Emerging from the sombre plantations that darken the greater part of the rise, the road, terraced on the shoulders of the hills, runs down to Glyndyfrdwy, passing the toll-house of that name, and coming to the village where the “Sun” inn stands on the left, on entering. This is the little “pot-house called the ‘Rising Sun,’” mentioned by Colonel Birch-Reynardson, one of the places where the Holyhead Mail changed horses when he took the reins. Across the river is Llansaintffraid, which gave a name to a toll-house here—one of the few that have been demolished.
At the other end of Glyndyfrdwy, passing that pretty, tree-shaded anglers’ house, the “Berwyn Arms,” the hills recede and the valley opens out. The Mail at one time changed here. In those days it was called the “New Inn.” Just before the scenery becomes comparatively homely, two strikingly prominent hills or tumuli, at a short distance from one another, are seen overhanging the Dee. The second of them, standing isolated and crowned with a spindly group of fir trees, is known as “Owain Glyndwr’s Mount,” and there are those among the great Owain’s worshippers who still affect to see the foundations of his house in the rolling meadow beneath.
Owain Glyndwr is one of the greatest and latest of Welsh national heroes, and the valley of the Dee is especially linked with his memory. It could scarce be otherwise, for his name of Glyndwr was a territorial one, and derived from his ancestral estate situated here at Glyndyfrdwy and for some miles along the Dee between Berwyn and Corwen.

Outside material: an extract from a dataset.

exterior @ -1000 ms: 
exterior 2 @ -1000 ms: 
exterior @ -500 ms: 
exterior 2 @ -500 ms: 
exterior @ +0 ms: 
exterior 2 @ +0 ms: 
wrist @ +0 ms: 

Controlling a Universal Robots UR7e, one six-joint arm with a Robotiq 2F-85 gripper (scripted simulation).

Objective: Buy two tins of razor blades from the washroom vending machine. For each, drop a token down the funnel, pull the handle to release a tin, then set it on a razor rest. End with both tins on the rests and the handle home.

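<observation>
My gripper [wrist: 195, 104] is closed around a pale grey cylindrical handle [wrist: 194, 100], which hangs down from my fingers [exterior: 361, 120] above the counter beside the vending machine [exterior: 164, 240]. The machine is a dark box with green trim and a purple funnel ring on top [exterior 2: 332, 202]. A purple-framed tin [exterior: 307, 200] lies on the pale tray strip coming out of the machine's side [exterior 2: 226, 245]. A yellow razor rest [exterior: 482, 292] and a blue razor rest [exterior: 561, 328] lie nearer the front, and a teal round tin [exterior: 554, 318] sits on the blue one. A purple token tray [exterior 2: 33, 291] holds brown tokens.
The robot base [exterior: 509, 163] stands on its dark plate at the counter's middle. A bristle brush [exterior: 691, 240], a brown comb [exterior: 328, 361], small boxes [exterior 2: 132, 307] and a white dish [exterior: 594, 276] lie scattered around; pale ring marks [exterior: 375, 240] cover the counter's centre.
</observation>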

It was in the year 1400 that Owain rose in rebellion and set all Wales aflame against the English. He was no hot-headed patriot, rising for the mere idea of throwing off a foreign yoke, but a man who had suffered wrongs and sought redress in vain. Lord Grey of Ruthin, one of the powerful Lords Marchers, had seized a portion of his land, held it by force of arms, despite the decision of the Courts in London, and represented the injured man to be a rebel who refused the feudal duty of sending help to aid the King against his opening campaign against the Scots. Hitherto he had been no rebel, but a loyal supporter of the English rule, at that time long established firmly in Wales. Not only so, but he had moved in the Court circles of that day, and was not only an educated gentleman, but a personage of wealth, consequence, and influence in his own country, and precisely one to be well treated by politic rulers.